Though this has similarities with that film, especially Branagh asking long term collaborator Patrick Doyle to offer some orchestration (though the music cues would not be carried over), Dr. Russell Jackson’s engagement as the text consultant and with some very cinematic audio design, this is by no means an audio animatic. With mostly a different cast and alternative thematic underpinnings, within moments it’s entirely possible to put the celluloid imagery to one side and simply allow this alternative version to wash over you or as happened in my case strike me in the guts. Audio productions rarely move me, yet by the end of these three and a half hours I was despondent, depressed and even teary. Job done, then, Mr Branagh.
Whereas in the film, Hamlet’s generally sane and regal and angry rather than even feigning madness, here we find a much more visceral presence apt to shift off into moments where he's entirely unhinged ("the conscience of the king" is a particular showcase). But there are moments of intimacy with the listener and in the booklet that accompanies the cassettes which includes interviews with all of the main players, Branagh says that he’s trying to create the impression of the prince thinking the set speeches. He achieves this by removing the background sound effects -- except during “To Be Or Not To Be…” in order to show that, as in the later film, he’s performing for Claudius and Polonius, secreted nearby.
Branagh takes the most relish and particular care during The Mousetrap. The extended text allows him to enunciate Hamlet’s disdain about how the visiting theatre company is being set aside in town in favour of the new fashion for child acting companies (a real issue in Shakespeare’s day). Michael Hordon’s Player King gives full richness to the text from Pyramous (bringing to mind his turns as Prospero). The whole duration of the dumb show is included with explanatory sound effects and audience reactions – though I wonder how clear this sequence would be with someone new to Hamlet. Either way this is one of the richest treatments of the players I've heard so far. Not least because ...

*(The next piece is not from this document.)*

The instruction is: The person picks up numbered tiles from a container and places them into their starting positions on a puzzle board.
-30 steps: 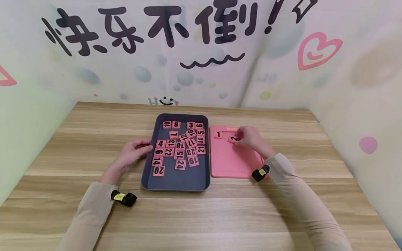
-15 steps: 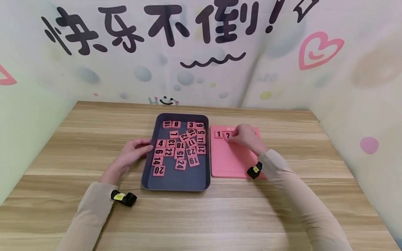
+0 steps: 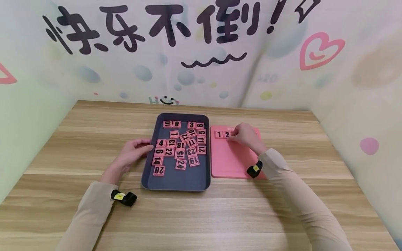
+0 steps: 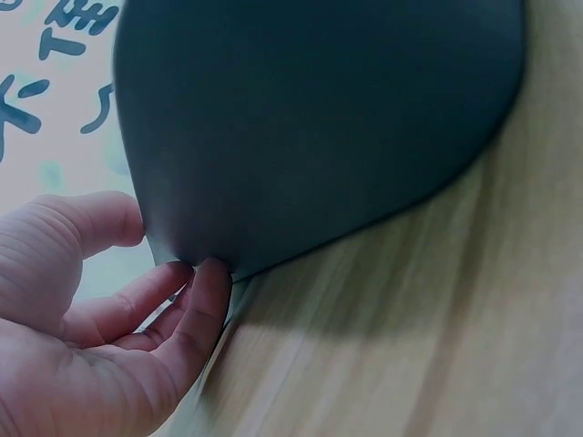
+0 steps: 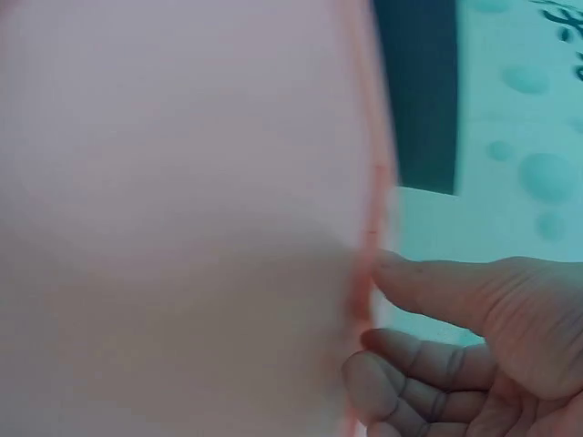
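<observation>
A dark grey tray (image 3: 176, 183) holds several pink tiles with black numbers, among them the 20 tile (image 3: 158, 170). My left hand (image 3: 133, 153) holds the tray's left edge, thumb at the rim; in the left wrist view its curled fingers (image 4: 205, 305) meet the dark wall. To the right lies a pink board (image 3: 226, 164). On its top row the 1 tile (image 3: 218, 134) sits at the left, with the 2 tile (image 3: 227, 135) directly beside it, upright. My right hand (image 3: 248, 137) pinches the 2 tile at its right side, covering part of the top row.
The tray and the board stand side by side on a wood-grain table (image 3: 201, 223). A white printed backdrop (image 3: 201, 83) rises behind the table's far edge. Both forearms reach in from the front, each with a black wrist camera (image 3: 125, 198).
My right hand has moved left along the board's top row with the 2 tile, which has turned from tilted to straight against the 1 tile. The left hand has stayed at the tray.
</observation>
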Action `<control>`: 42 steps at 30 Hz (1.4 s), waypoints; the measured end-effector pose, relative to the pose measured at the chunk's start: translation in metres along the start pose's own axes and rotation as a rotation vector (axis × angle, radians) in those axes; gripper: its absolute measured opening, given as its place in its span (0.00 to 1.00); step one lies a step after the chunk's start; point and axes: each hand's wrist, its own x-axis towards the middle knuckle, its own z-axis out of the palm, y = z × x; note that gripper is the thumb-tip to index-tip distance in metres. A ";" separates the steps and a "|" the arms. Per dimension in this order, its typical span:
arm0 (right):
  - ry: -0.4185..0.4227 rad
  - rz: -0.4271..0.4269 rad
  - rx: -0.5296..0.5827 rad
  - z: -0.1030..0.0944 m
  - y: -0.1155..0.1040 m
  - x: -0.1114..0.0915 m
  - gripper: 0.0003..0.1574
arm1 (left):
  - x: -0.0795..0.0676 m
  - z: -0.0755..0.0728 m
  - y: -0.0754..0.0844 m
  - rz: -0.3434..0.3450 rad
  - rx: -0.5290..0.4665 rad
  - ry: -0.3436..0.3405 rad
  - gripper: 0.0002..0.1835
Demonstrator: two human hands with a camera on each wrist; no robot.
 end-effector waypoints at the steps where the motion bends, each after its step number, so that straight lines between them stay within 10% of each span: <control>1: 0.005 -0.006 0.003 -0.002 -0.002 0.001 0.12 | 0.000 0.000 0.000 -0.002 0.001 -0.002 0.25; 20: -0.052 -0.053 0.543 0.021 -0.098 0.051 0.21 | 0.000 0.000 0.000 0.000 0.008 -0.007 0.24; 42: -0.095 0.022 0.545 0.051 -0.125 0.065 0.17 | 0.001 -0.001 -0.001 0.002 0.003 0.008 0.24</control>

Emma Thompson is the Player Queen. In the booklet interview, she notes that usually the play within a play “is acted very hammily” which its inferred has the knock on effect of making it comical (perhaps to approach head-on boys playing girls as suggested by Shakepeare in the text), distracting us from what the scene is about. “Claudius" she says, "has to be touched and frightened by what he sees”. This is a rare occasion when the emotional truth of The Murder of Gonzago is fully explored and their arcane predicament almost becomes as compelling as the play outside the play, which means that the King's later confessional is all the more truthful.
This is a production replete with such excellent choices. Gieldgud’s Ghost, whose ancient voice suggests that he’s being broadcast live from purgatory, his disembodied monotone at odds with Branagh’s emotional reaction, Hamlet heard whimpering throughout. In the closet scenes, when Polonius cries out he actually sounds like Claudius making Hamlet’s mistake all the more plausible – usually we have to trust that the Prince just isn’t in his right mind which is why he’s stabbing someone who plainly doesn’t sounds like some old duffer. Doyle’s music plays at length between acts allowing the listener a moment to consider what they’ve just heard, the audio equivalent of the scene changes in the theatre.
The recording even makes its presence felt by appearing on four cassettes, eight sides, despite only being about half an hour longer than the ’77 Jacobi version. Listening to the two in quick succession as I did, its possible to hear the progression in technique, perhaps a small increase in psychological complexity, but now and then I did get a feeling of déjà vu as the Jacobi's influence asserted itself in a line reading (“The cup, the cup”) or playing of a scene (Laertes storming the castle, the rabble cascading through the speaks). But mostly this a chance to catch one of those watershed moments with three generations of Hamlet in one production this s a great theatrical event and a celebration of the play.